Les perspectives éducatives de l’Église catholique ainsi que le message et les stratégies de l’école catholique pour le troisième millénaire ont été les thèmes clés de la seconde journée du XIe colloque des écoles catholiques à Ghazir. Un colloque qui entend mettre au point, au terme de ses travaux aujourd’hui, les grandes lignes d’une charte de l’enseignement catholique au Liban.

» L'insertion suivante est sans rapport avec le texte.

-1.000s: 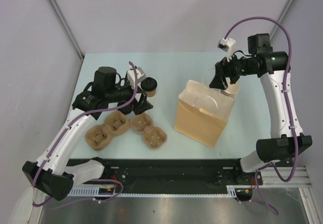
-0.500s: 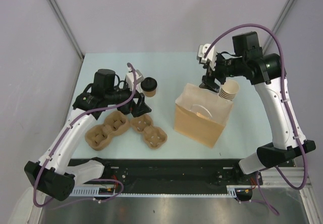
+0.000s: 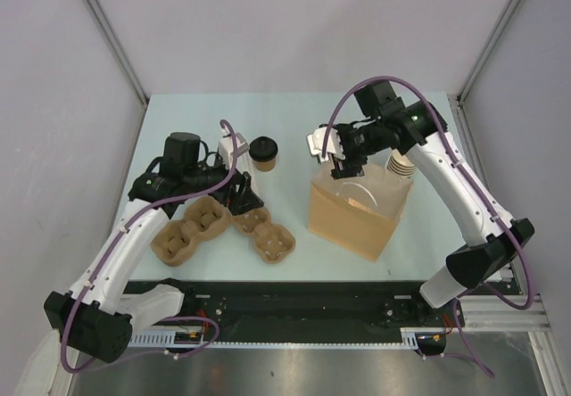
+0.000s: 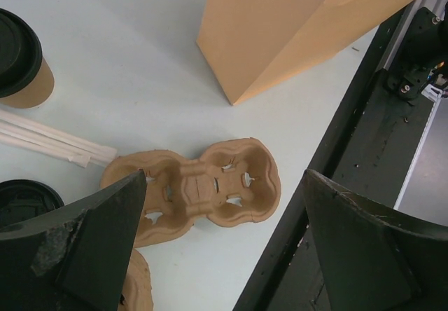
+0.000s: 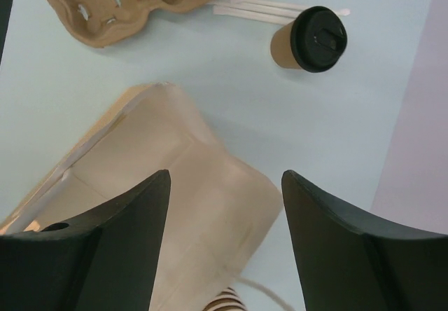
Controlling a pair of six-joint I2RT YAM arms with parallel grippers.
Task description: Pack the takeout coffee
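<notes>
No readable text or label shows on the takeout coffee [image 3: 263,151] or the paper bag [image 3: 350,222].

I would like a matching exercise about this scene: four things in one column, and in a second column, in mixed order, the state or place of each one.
Things:
1. coffee cup
2. paper bag
3. cup carriers
4. stack of cups

States or places:
a. lidless, at the bag's far side
b. upright, open at the top
c. lying flat, pockets empty
d. closed with a black lid

Right pairs: 1-d, 2-b, 3-c, 4-a.
</notes>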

«Va-t-il de soi que l’Église catholique ait une mission éducative de manière générale alors que son engagement dans des systèmes scolaires semble la charger de tâches lourdes, accaparentes, apparemment très éloignées de sa vocation évangélisatrice fondamentale ? » Prenant le risque d’étonner, le père Paul Valadier, théologien et philosophe jésuite, s’interroge. Car, explique-t-il, les arguments ne manquent pas pour se tenir à l’écart d’une tâche qui semble éloignée de toute mission proprement religieuse. Arguments comme celui que « l’Église, qui doit répandre la foi pure, n’a rien à faire à enseigner les mathématiques, l’histoire ou le dessin », mais aussi arguments comme celui que « la tâche évangélisatrice de l’Église consiste à convertir à Dieu en détournant les hommes de leur péché, autrement dit des attraits pour le monde et ses ambiguïtés... »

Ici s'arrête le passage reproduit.